There is no question that the Bush administration has proven impervious to public pressure. That’s why it’s time for the anti-war movement to change tactics. We should direct our energy where it can still have an impact: the leading Democratic contenders.

Many argue otherwise. They say that if we want to end the war, we should simply pick a candidate who is not John McCain and help them win: We’ll sort out the details after the Republicans are evicted from 1600 Pennsylvania Ave. Some of the most prominent anti-war voices–from MoveOn.org to the magazine we write for, The Nation–have gone this route, throwing their weight behind the Obama campaign.

This is a serious strategic mistake. It is during a hotly contested campaign that anti-war forces have the power to actually sway U. S. policy. As soon as we pick sides, we relegate ourselves to mere cheerleaders.

And when it comes to Iraq, there is little to cheer. Look past the rhetoric and it becomes clear that neither Barack Obama nor Hillary Clinton has a real plan to end the occupation. They could, however, be forced to change their positions–thanks to the unique dynamics of the prolonged primary battle.

Despite the calls for Clinton to withdraw in the name of “unity,” it is the very fact that Clinton and Obama are still fighting it out, fiercely vying for votes, that presents the anti-war movement with its best pressure point. And our pressure is badly needed.

Klein and Scahill point out that the Democrats have been receiving significant cash from the military-industrial complex with a bottom-line tied to the prolonging the war.

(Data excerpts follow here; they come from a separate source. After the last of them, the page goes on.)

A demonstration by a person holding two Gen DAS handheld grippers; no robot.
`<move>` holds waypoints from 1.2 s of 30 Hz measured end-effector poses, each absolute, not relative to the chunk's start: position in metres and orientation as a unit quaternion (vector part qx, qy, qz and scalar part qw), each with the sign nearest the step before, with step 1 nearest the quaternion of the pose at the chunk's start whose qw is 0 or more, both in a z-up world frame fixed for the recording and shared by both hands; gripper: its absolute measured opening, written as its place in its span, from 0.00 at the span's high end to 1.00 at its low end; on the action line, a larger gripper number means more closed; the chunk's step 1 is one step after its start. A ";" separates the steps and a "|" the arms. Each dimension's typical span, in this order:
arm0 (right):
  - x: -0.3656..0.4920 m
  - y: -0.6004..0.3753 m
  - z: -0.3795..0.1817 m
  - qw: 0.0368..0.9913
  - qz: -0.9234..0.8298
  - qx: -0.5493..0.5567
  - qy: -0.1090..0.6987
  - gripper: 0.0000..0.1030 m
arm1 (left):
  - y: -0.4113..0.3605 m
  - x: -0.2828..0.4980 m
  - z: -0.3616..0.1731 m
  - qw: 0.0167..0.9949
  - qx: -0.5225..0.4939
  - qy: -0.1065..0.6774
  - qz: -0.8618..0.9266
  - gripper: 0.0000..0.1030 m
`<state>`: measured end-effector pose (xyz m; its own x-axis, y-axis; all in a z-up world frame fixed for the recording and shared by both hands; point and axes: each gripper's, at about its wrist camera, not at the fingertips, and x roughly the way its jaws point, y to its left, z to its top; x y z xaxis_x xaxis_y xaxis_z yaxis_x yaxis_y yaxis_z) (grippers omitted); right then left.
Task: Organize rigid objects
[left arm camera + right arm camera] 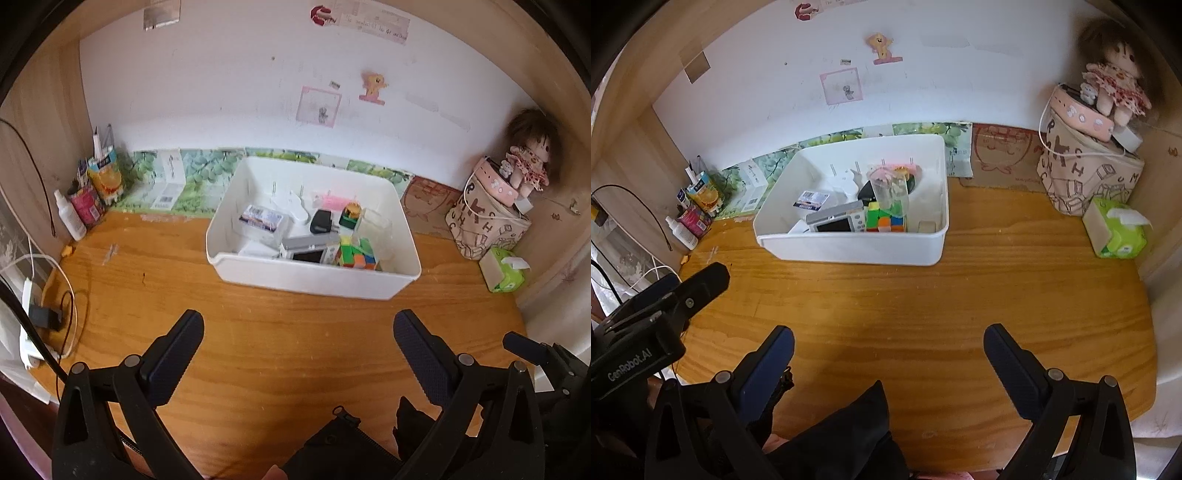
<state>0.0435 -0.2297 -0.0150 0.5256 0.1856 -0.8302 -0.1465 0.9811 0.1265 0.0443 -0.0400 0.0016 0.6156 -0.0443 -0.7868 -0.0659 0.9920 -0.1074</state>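
Before the bin [314,284], bare tabletop [288,350].

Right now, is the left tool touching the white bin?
Apart. The left wrist view shows bare wooden desk between the open left tool and the white bin.

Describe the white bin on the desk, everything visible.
The white bin is a rectangular open-top tub, smooth plastic by the look, with rounded corners and a pouring lip at one front corner. It sits upright on the wooden desk near the back wall, holding a puzzle cube, a silver camera and other small items. Neither gripper touches it.
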 end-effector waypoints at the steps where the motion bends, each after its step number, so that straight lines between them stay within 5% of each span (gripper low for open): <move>1: 0.046 -0.229 -0.015 0.873 0.096 0.019 0.477 0.00 | -0.040 0.046 0.002 0.898 -0.061 0.436 0.005 0.01; 36: 0.049 -0.212 -0.028 0.850 0.120 -0.005 0.514 0.00 | -0.046 0.046 0.001 0.899 -0.057 0.434 -0.007 0.01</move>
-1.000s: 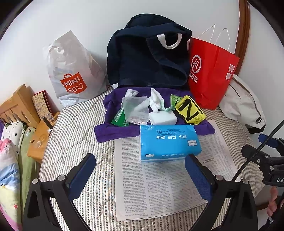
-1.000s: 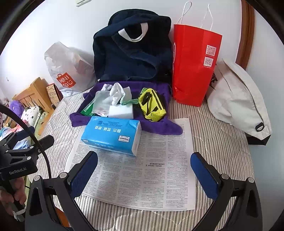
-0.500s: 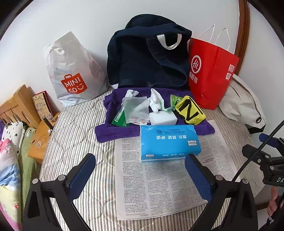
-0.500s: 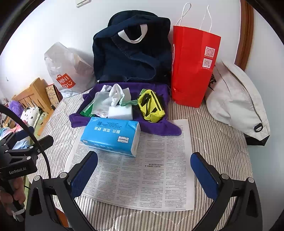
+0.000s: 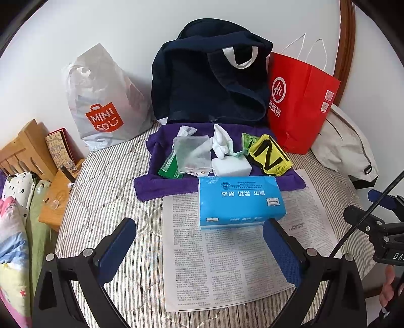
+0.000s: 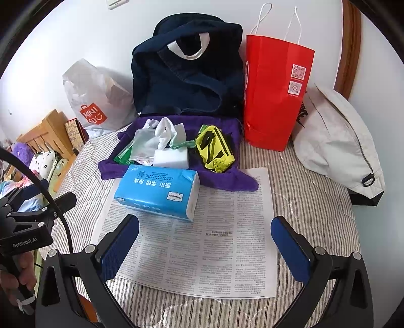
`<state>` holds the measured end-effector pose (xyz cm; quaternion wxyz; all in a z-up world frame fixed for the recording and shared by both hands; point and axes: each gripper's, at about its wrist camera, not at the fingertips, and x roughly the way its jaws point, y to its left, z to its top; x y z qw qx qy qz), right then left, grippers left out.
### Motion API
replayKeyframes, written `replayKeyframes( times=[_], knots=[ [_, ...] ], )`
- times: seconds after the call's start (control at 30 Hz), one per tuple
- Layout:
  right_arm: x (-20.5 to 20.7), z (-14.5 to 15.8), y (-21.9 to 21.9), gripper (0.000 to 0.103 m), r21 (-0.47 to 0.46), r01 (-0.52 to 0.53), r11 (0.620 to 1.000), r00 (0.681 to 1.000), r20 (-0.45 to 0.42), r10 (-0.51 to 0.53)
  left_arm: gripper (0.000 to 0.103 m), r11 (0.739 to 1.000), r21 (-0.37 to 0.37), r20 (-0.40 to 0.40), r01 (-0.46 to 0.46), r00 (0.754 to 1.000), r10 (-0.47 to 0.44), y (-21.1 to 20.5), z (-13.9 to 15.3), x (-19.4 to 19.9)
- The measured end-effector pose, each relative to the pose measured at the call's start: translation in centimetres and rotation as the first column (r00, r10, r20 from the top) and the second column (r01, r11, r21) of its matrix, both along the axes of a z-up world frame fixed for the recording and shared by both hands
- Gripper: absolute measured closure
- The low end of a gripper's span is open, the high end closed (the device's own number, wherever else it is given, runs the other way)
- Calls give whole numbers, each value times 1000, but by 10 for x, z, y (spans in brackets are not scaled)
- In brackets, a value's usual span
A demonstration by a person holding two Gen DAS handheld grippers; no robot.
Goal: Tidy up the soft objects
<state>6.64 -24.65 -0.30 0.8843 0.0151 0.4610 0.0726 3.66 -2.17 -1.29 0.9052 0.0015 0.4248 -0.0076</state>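
Tissue pack (image 5: 240,200) lies on the newspaper (image 5: 234,265), touching the purple towel (image 5: 161,185); I hold left gripper (image 5: 199,246) and right gripper (image 6: 204,243) wide and empty, presumably ready to straddle it.

1. A newspaper sheet (image 5: 227,265) lies flat on a striped quilt (image 5: 106,191).
2. A white Miniso bag (image 5: 101,101) leans against the white wall (image 5: 101,22), left of the items.
3. A red paper bag (image 6: 275,93) with white cord handles stands upright at the right.
4. A wooden headboard (image 5: 22,148) rises at far left, a small patterned box (image 5: 59,148) just beside it.
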Motion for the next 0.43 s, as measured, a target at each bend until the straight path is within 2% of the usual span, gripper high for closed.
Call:
replayKeyframes(
  times=[0.43],
  knots=[
    [1, 0, -1, 0, 3, 0, 1000, 1000, -3, 0, 1, 1000, 16, 16, -1, 1000, 1, 2, -1, -1]
  ],
)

In sharp contrast to this downsized occupation is the unequivocal message coming from hundreds of soldiers who served in Iraq and Afghanistan. Iraq Veterans Against the War, who held the historic “Winter Soldier” hearings in Silver Spring, Md. earlier this month, are not supporting any candidate or party. Instead they are calling for immediate, unconditional withdrawal of all U.S. soldiers and contractors. Coming from peace activists, the “out now” position has been dismissed as naive. It is distinctly harder to ignore coming from hundreds who have served–and continue to serve–on the frontlines.

The candidates know that much of the passion fueling their campaigns flows from the desire among so many rank-and-file Democrats to end this disastrous war. It is this desire for change that has filled stadiums and campaign coffers.

Crucially, the candidates have already shown that they are vulnerable to pressure from the peace camp: When The Nation revealed that neither candidate was supporting legislation that would ban the use of Blackwater and other private security companies in Iraq, Clinton abruptly changed course. She became the most important U. S. political leader to endorse the ban, scoring a point on Obama, who opposed the invasion from the start.

This is exactly where we want the candidates: outdoing each other to prove how serious they are about ending the war. That kind of issue-based battle has the power to energize voters and break the cynicism that is threatening both campaigns.

Obama’s comments last week, however, along with Clinton’s “pragmatic” vote on the war in 2002, offer me little hope.